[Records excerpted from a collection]
= Beginning of Section =
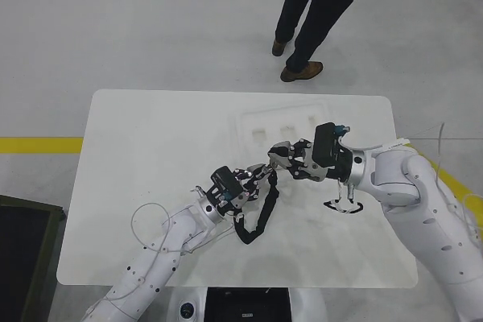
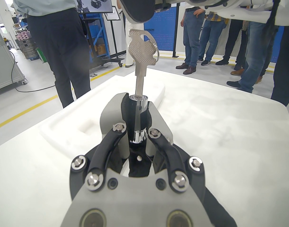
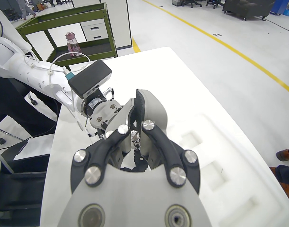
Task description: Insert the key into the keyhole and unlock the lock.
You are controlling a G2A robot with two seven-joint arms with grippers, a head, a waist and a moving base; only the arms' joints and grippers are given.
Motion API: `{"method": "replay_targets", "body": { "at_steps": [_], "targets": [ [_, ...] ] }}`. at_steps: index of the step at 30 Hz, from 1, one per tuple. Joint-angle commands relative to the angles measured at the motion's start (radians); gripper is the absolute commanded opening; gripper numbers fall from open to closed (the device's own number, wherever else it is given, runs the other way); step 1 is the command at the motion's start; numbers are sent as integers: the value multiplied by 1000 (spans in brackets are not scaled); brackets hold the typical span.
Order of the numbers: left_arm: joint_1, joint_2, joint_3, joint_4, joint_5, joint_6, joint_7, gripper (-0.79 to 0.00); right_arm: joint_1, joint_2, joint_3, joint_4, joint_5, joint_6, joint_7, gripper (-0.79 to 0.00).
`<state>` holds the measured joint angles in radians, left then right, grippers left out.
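The left gripper (image 2: 136, 106) is nearest. Its fingers (image 2: 111, 116) are closed tight on the lock (image 2: 131, 121), a black round piece with a shiny end. A black cable (image 1: 258, 221) hangs from the lock in a loop down to the white counter (image 1: 145, 161).

The key (image 2: 142, 53) is in the keyhole at the shiny end. Its flat silver head sticks out past the left fingers, and a thin ring hangs on it.

Just past the key's head is the right gripper (image 3: 136, 105). Its fingers (image 3: 156, 109) are pressed together, with their tips close to the head and a small gap between.

Farther back a white foam tray (image 1: 286, 129) with square hollows lies on the counter.
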<state>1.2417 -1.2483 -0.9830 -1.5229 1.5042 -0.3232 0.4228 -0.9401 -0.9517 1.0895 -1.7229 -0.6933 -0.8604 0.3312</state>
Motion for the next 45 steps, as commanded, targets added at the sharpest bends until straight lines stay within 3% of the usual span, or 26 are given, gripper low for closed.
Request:
{"method": "replay_targets", "body": {
  "at_steps": [1, 45],
  "targets": [
    [0, 0, -1, -1, 0, -2, 1, -785, 0, -1, 0, 3, -1, -1, 2, -785],
    [22, -9, -10, -15, 23, 14, 26, -785, -14, -14, -10, -2, 7, -1, 35, -785]
  ]
}}
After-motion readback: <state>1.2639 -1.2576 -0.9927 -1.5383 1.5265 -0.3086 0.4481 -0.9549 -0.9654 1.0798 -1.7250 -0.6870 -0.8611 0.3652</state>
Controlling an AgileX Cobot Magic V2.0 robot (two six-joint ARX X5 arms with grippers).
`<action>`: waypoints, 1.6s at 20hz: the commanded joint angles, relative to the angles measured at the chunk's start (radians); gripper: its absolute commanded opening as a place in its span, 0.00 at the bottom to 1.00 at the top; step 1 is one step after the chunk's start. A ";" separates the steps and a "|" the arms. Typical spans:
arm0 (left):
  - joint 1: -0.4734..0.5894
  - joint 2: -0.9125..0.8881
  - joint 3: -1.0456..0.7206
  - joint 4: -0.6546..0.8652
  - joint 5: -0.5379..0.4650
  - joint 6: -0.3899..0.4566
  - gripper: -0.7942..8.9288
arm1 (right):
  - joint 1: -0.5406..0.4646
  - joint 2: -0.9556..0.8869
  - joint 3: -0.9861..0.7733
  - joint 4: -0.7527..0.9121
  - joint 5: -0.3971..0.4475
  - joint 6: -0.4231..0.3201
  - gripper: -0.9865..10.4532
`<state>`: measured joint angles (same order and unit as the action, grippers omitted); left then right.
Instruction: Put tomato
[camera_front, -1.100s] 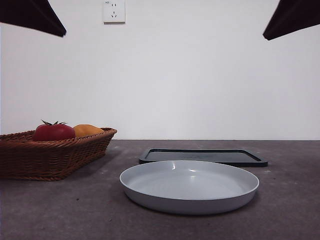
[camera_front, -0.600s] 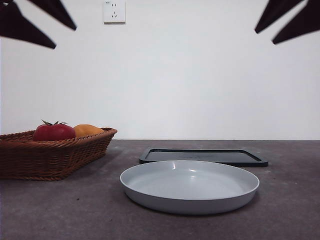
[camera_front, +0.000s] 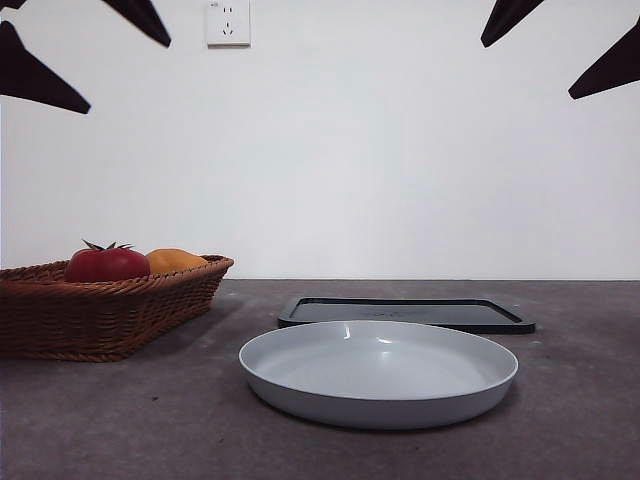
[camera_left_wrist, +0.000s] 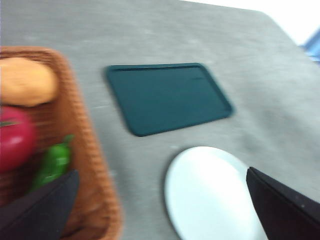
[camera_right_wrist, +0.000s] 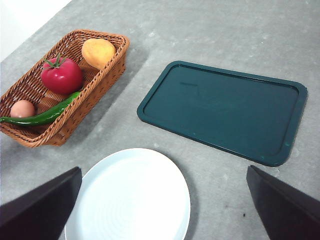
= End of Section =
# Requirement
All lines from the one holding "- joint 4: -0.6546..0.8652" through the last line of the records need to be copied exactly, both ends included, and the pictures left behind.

# Reply
  - joint 4: -0.6546..0.8652
  - joint 5: -0.5379..0.4650
  - joint 6: -0.3899..0.4566
  - gripper: -0.7942..8.9288
arm1 (right):
  - joint 1: -0.5406..0.4646
  - joint 2: -0.9556..0.8869
  - joint 3: -0.9861..0.7733
  - joint 4: -0.7527..0.9121
  - joint 5: -0.3971..0.4475
  - joint 6: -0.4231..0.3201
  - gripper: -0.9865..10.4532
`<state>`: measured joint angles (same order and unit as the action, grippers omitted); left then right.
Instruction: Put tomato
[camera_front, -1.100s] 
[camera_front, -0.600s] 
[camera_front, +0.000s] 
[camera_left_wrist, +0.000s] 
[camera_right_wrist, +0.000s] 

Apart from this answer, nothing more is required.